Southern terminus: Dane County, at the U.S. 51/STH 60 junction near Arlington

Eastern terminus: Oconto County, Main Street and Brazeau Avenue (U.S. 41) in Oconto

Mileage: about 176 miles

Counties along the way: Dane, Columbia, Marquette, Waushara, Portage, Waupaca, Shawano, Oconto

Sample towns along the way: Pardeeville, Montello, Wautoma, Wild Rose, Waupaca, Rural, Clintonville, Embarrass, Shawano, Gillett, Oconto Falls, Oconto

Bypass alternates at: Waupaca, Shawano

Quickie Summary: State “Trunk” Highway 22 is one of several state highways that meander a bit while changing direction. Running right up the center of Wisconsin at first, Highway 22 winds through a number of central and northeastern Wisconsin towns, providing access to lakes and rivers that offer some of the state’s best fishing, eventually provides access to the waters of Green Bay.

The Drive (South To East): Highway 22 starts out at a series of rural crossroads, where U.S. 51 veers away to head toward Portage, and “coast-to-coast” Highway 60 crosses both. The first ten miles of Highway 22 take you through wide-open spaces - for Wisconsin - and a series of “Ethanol YES!” signs, indicative of corn and politically active farmers in the area.

Highway 22 begins nondescriptly, as U.S. 51 veers westerly for a spell about 20 minutes north of the Madison area.

Some good-sized hills emerge a few miles further north, including a pretty scenic one as you cross Rocky Run. The first town you enter is Wyocena, where Highway 16 crosses. They built an interchange for a 16 bypass decades ago, and the “old” 16 just north of it shows just how tiny some of the major routes used to be. Try following it; it’s a small side street that, decades ago, was the main route for Milwaukee-Minneapolis traffic.
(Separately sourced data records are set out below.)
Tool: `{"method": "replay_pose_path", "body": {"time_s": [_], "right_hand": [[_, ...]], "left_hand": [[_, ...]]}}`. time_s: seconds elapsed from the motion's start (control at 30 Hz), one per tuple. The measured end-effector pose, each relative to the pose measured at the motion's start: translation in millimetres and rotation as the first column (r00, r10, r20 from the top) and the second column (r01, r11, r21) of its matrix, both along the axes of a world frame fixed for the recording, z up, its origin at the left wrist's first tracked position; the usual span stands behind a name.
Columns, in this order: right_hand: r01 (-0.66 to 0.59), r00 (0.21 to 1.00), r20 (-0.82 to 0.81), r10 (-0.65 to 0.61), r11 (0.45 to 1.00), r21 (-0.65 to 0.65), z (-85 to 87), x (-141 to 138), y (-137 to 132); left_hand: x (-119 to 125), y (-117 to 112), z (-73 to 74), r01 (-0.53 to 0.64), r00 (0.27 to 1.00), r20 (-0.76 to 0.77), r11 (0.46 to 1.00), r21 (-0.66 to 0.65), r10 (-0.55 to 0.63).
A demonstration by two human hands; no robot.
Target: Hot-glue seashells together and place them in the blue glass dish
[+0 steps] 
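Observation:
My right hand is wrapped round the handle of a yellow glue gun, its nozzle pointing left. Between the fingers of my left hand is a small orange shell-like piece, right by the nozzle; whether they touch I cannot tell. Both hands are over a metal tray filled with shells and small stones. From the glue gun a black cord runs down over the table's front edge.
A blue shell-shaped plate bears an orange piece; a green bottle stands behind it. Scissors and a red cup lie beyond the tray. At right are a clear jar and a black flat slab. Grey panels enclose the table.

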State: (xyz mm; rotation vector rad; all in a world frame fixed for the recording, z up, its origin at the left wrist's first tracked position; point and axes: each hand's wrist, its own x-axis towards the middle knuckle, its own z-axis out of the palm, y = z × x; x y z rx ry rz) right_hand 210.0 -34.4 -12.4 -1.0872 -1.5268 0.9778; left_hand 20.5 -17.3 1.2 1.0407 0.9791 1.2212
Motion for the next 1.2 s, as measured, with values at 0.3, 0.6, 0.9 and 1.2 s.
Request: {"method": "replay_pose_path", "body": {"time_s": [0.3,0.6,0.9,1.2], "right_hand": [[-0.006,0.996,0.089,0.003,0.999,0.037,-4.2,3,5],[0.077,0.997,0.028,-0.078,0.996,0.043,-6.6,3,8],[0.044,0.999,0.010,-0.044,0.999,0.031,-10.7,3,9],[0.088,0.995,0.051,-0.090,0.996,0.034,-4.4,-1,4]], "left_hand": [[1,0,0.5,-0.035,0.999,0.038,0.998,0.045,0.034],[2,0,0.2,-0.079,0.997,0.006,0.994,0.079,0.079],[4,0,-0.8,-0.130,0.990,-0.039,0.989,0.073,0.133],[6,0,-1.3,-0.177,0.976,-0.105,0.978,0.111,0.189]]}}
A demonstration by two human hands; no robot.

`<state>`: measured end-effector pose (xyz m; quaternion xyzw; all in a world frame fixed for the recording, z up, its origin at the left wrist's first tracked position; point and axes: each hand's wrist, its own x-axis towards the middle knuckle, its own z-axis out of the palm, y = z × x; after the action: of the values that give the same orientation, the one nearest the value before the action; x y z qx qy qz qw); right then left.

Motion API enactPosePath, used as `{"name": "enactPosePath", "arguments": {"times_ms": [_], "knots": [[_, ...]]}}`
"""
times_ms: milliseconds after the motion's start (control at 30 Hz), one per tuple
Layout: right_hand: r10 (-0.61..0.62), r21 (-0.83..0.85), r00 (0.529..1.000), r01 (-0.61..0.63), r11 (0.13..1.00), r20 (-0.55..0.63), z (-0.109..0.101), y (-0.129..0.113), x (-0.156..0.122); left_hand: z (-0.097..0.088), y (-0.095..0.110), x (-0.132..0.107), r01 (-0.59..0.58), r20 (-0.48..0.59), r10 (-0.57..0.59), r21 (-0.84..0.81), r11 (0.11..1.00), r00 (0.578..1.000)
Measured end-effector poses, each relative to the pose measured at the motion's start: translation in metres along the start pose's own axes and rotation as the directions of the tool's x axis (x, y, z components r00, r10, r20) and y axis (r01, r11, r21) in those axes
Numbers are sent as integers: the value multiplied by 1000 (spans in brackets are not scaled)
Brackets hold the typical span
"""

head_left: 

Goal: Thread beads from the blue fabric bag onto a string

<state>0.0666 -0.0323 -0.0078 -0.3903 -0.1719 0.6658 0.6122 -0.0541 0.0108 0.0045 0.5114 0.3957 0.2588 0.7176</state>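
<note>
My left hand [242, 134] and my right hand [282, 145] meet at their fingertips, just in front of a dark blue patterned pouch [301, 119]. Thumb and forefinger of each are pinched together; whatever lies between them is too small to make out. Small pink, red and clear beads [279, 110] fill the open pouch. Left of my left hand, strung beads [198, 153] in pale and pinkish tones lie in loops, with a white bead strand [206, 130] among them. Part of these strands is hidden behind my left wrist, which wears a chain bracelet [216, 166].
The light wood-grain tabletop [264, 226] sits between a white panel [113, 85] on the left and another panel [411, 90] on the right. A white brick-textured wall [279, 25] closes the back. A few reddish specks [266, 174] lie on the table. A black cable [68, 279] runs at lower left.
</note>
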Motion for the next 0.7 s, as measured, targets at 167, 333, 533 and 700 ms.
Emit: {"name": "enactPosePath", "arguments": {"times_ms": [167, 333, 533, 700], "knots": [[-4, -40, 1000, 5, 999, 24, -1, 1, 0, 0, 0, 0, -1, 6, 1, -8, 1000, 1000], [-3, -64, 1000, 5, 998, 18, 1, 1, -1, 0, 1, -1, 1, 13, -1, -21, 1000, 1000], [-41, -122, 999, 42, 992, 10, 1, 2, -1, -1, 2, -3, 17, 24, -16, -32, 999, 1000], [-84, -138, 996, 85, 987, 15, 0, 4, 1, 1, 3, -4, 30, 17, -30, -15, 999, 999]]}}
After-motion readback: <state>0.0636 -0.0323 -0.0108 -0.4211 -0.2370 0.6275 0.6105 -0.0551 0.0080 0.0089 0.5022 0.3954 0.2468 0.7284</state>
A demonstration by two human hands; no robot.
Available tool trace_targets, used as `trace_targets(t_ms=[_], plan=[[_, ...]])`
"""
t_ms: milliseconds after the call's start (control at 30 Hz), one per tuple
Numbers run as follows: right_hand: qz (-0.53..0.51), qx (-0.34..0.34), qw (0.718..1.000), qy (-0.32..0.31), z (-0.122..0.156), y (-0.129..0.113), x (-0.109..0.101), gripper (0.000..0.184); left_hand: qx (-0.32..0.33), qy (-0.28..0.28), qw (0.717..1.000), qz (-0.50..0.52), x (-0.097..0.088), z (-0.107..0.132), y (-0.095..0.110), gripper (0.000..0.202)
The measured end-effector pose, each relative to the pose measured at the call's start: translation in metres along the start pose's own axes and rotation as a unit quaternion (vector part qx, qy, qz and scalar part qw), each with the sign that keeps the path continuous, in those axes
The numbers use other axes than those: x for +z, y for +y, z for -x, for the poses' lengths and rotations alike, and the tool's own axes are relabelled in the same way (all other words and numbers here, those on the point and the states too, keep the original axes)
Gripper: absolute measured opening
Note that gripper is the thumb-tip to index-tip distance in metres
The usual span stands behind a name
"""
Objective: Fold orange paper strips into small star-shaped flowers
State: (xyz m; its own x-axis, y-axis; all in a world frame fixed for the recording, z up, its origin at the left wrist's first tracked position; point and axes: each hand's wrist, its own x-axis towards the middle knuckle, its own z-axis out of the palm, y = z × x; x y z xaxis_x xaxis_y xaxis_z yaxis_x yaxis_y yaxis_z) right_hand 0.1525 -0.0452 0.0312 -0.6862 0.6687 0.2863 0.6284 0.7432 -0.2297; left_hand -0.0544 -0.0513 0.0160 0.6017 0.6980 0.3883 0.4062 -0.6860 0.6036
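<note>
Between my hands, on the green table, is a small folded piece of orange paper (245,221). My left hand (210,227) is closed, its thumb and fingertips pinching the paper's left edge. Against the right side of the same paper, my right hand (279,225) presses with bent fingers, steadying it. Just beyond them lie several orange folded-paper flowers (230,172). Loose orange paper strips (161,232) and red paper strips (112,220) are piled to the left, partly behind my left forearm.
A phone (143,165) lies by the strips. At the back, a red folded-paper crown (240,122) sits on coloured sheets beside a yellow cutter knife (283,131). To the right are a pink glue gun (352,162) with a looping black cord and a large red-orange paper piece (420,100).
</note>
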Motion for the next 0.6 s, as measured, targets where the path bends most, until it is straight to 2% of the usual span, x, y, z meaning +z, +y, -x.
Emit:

Makes one appreciate expanded bypasses sometimes!

Just north of where Highway 22 crosses Highway 16 today is the marker showing the origin of Wyocena, founded by Major Elbert Dickason in 1843. His wife was named Obedience, which has sort of fallen off the "popular baby names for girls" list over the last century or two.
For an area thought of as fairly flat, this part of central Wisconsin sports some sizable hills and nice views as you cruise.

Three miles later lies Pardeeville (pop. 1,995) and yes, it’s pronounced “partyville”. Not that it’s known for parties… or is it? You’ll have to find that out on your own. In the middle of a Saturday, things were pretty calm. I was getting 37 mpg to this point – and that includes punching it to get around some slow people on this 2-lane highway.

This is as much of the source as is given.